During our pre-boarding briefing, the captain had a joke he wanted to share with the crew.
"It's a bit off color so you have to promise not to report me," he said.
"That depends on how funny it is," I replied, fully aware that pilots only have off color jokes.
There was this guy, let's call him Steve. Steve was retiring early from the Air Force. During his time there, he was one of the top pilots. He received numerous awards and commendation medals.
Since he had a lot of working years ahead of him, Steve decided that he wanted to be a commercial airlines pilot for [name you least favorite airlines here]. So he applied and went through the interview process. He passed every interview round with flying colors. Everyone loved him.
After the interview on his way out, even the Chief pilot pulled him aside and shook his hand. "Steve, it was great meeting you, we're looking forward to having you on our team."
So basically, the job was his.
Steve went home and told his wife about the interview. "They said I should here something in about a week," he said excitedly.
One week passed and Steve hadn't heard anything.
Two weeks...still nothing.
Finally, Steve couldn't take it anymore.
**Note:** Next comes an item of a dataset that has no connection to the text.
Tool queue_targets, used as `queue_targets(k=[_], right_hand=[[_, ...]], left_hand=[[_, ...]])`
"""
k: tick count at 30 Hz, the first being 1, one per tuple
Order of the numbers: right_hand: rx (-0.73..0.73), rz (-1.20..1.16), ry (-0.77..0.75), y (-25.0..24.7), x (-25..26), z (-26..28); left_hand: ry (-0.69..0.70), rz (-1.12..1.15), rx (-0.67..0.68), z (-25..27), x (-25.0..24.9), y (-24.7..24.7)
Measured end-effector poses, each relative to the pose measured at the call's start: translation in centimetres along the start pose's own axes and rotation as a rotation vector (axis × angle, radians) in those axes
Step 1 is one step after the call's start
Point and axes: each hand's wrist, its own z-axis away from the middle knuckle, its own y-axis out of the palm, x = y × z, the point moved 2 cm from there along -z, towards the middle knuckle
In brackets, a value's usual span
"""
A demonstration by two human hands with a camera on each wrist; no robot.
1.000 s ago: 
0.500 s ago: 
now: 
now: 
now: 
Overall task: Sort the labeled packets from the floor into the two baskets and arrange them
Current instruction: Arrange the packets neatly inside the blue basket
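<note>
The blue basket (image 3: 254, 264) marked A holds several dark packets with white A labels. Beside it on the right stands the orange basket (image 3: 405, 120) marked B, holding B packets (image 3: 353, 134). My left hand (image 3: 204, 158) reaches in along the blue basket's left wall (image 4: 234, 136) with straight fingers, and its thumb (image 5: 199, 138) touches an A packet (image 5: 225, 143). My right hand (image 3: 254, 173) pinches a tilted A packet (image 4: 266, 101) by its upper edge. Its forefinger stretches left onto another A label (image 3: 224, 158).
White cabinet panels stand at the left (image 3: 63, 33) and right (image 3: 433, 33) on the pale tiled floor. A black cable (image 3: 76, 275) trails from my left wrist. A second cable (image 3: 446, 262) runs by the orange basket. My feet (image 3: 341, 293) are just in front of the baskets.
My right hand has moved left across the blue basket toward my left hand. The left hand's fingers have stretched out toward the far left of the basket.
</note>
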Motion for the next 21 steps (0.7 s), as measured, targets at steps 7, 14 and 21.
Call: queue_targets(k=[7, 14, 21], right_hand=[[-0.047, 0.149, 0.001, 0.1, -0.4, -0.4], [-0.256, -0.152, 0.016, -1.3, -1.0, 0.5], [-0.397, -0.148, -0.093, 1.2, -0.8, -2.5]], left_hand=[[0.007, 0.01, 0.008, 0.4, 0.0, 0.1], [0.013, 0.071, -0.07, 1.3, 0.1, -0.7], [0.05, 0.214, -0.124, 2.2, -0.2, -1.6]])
He called up his HR contact Julie.
"Oh Hi Steve!" Julie said enthusiastically. "Yes, I remember you. Hold on a sec, let me grab your file."
A few minutes later, Julie came back to the phone.
"Steve," she said, her voice filled with concern. "I'm looking at your file right now and it says...you're circumcised?"
"Umm, yeah" Steve said completely baffled.
"I'm sorry, but here at ________ Airlines, we only accept complete dicks!"